14.I turn then to the question of the public interest. Ms Pearson placed reliance upon the decision of the Tribunal in Patterson and Australian Bureau of Statistics (1994) 33 ALD 635 where at 641-2, paragraph [25] the Tribunal said,

“The scheme of the Act is to provide access to Government information subject to the provisions for exemption of certain classes of documents and the payment of application fees and charges. While there is a general public interest in the provision of access (see s 3) there is also to be considered the public interest in the release of the specific documents to which access is sought. That, in our view, is the relevant public interest for the purposes of remitting the application fee and charges otherwise payable in respect to the specific documents to which access is requested”.

15.Subsequently in Re Herald and Weekly Times and Secretary, Department of Finance and Administration (2000) 31 AAR 251 the President of the Tribunal at that time, O’Connor J, was called upon to consider the discretion in s 29(4) of the FOI Act to waive charges.

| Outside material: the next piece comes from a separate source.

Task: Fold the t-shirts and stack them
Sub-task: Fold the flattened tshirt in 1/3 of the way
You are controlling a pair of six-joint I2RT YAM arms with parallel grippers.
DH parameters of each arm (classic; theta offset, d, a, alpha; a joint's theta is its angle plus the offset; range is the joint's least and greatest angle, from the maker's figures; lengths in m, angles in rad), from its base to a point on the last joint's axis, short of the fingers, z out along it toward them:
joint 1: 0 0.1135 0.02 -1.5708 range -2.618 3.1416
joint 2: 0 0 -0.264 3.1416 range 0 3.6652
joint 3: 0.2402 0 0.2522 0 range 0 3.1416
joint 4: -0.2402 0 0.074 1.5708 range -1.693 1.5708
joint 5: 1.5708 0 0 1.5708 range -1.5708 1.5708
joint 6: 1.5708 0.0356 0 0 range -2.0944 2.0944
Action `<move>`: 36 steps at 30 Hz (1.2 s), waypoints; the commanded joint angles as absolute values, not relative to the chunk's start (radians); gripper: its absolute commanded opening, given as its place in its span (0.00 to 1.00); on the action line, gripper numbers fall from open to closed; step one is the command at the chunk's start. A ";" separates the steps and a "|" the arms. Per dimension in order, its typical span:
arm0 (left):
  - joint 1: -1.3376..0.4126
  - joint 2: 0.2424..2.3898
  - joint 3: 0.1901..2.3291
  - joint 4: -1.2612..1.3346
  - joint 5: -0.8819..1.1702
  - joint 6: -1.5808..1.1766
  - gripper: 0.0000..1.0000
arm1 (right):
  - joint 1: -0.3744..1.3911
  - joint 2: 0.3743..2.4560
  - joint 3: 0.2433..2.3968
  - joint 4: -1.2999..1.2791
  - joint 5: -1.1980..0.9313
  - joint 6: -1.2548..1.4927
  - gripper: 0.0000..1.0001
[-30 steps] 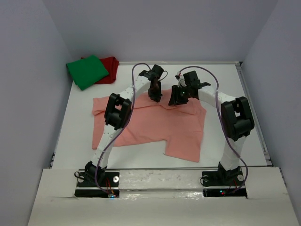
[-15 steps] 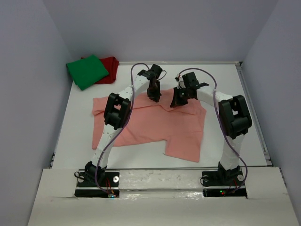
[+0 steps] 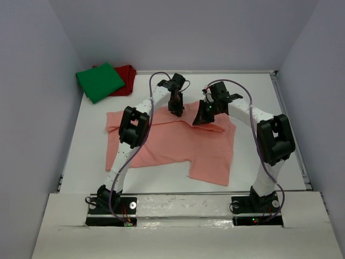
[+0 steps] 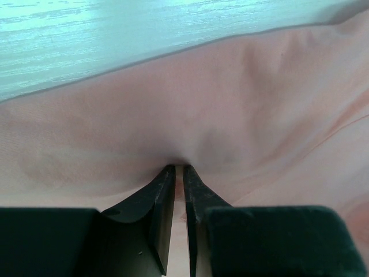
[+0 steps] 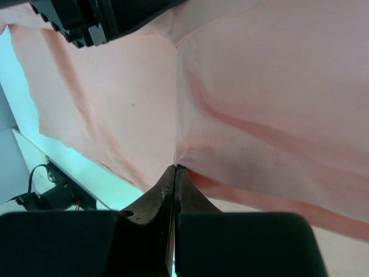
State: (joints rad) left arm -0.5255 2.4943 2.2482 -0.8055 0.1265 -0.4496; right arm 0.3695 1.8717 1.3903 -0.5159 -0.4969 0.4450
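The salmon-pink t-shirt (image 3: pixel 178 145) lies spread across the middle of the table, its far edge pulled up at two spots. My left gripper (image 3: pixel 176 110) is shut on a pinch of that far edge, with cloth (image 4: pixel 230 104) bunched at the tips of the gripper (image 4: pixel 179 167). Just to the right, my right gripper (image 3: pixel 198 120) is shut on a fold of the same shirt (image 5: pixel 277 86), and the fabric creases into its tips (image 5: pixel 175 167). The bright green t-shirt (image 3: pixel 99 82) lies folded on the dark red one (image 3: pixel 126 79) at the back left corner.
The white table (image 3: pixel 264 91) is walled on the left, back and right. The left arm's wrist (image 5: pixel 86 23) shows at the top left of the right wrist view, close to my right gripper. Both arm bases sit at the near edge.
My right gripper has shut on the pink shirt's far edge and drawn slightly left, lifting a fold. The left gripper has kept its hold and barely moved.
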 commanded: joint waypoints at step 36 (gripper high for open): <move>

In exercising that discretion the statute obliged the decision maker to take into account (albeit cumulatively) questions of hardship and public interest expressed in terms identical to ss 30A (1) (b) (i) and (iii). Her Honour was of the view that when exercising the s 29(4) discretion the Tribunal had to be satisfied “that the documents, if released, would come to the attention of the public or a significant section of the public, and also to come to the conclusion as to whether the disclosure would add to that which is already publicly known.” (at 268)

16.As it seems to me that principle could not be applied to the public interest issue that I am called upon to consider here. That must be so because a decision favourable to Mr Mentink would not, of itself, determine whether the documents are released. All a favourable decision would do would be to require the Authority to consider the question of exemption afresh and, if, having done, it so continues to claim exemptions, permit Mr Mentink to bring proceedings in this Tribunal for a review of the decision.

17.But even limited in this way I consider that the public interest that is relevant to be considered here must be beyond the private interest of Mr Mentink. There is, of course, a degree of tension in applying s 30A (1) (b) (iii) in its literal terms to a situation such as this where the waiver of fee is not directly concerned with the giving of access. Rather, as it seems to me, the exercise of the discretion conferred by s 30A (1) (b) and which may be exercised “for any reason” is informed by general public interest considerations. Subject to the discussion that follows on the third point in the case I do not consider that there is any general public interest in permitting waiver of fees in the present case, a fortiori, where I am satisfied that payment of $40.00 would not cause financial hardship to Mr Mentink.

18.I turn then to the principal case relied upon by Mr Mentink. His argument, as I understood it, and put in its simplest form, is that the Authority has been guilty of administrative misconduct in deregistering the vessel in the circumstances of which Mr Mentink complains. Mr Mentink says that by gaining access to the documents in their unedited state he will be able to expose that administrative misconduct and thus serve the public interest in that way. I am prepared to assume for the purposes of the argument (but make it clear that I do not find) that there was administrative misconduct of the type alleged by Mr Mentink in the registration or deregistration of the vessel. I am unable to accept that argument. If it be assumed favourably to Mr Mentink that his vessel was de-registered fraudulently he can, no doubt, make a complaint of that conduct to the appropriate police authorities. And, in those circumstances, any documents would, I assume, be made available by the Authority were it necessary to do so for the purposes of investigating the allegations.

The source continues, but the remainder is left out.